- EXERCISE DATA
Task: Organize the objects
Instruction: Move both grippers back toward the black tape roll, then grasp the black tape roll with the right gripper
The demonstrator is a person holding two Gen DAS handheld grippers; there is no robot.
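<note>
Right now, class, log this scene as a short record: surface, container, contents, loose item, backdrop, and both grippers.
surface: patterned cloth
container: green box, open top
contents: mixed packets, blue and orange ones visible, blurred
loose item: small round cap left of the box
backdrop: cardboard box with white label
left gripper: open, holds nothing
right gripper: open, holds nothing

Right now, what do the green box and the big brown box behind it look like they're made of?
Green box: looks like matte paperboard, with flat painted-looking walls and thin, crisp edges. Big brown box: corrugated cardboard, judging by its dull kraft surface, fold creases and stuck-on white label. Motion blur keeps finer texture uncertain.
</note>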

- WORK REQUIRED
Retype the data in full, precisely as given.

- REPLY TO THE EXERCISE
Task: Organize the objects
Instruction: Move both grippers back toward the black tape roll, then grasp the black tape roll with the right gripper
The demonstrator is a person holding two Gen DAS handheld grippers; there is no robot.
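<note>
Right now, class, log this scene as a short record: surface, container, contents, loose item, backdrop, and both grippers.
surface: patterned cloth
container: green box, open top
contents: mixed packets, blue and orange ones visible, blurred
loose item: small round cap left of the box
backdrop: cardboard box with white label
left gripper: open, holds nothing
right gripper: open, holds nothing

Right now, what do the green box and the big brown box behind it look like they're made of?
Green box: looks like matte paperboard, with flat painted-looking walls and thin, crisp edges. Big brown box: corrugated cardboard, judging by its dull kraft surface, fold creases and stuck-on white label. Motion blur keeps finer texture uncertain.
</note>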

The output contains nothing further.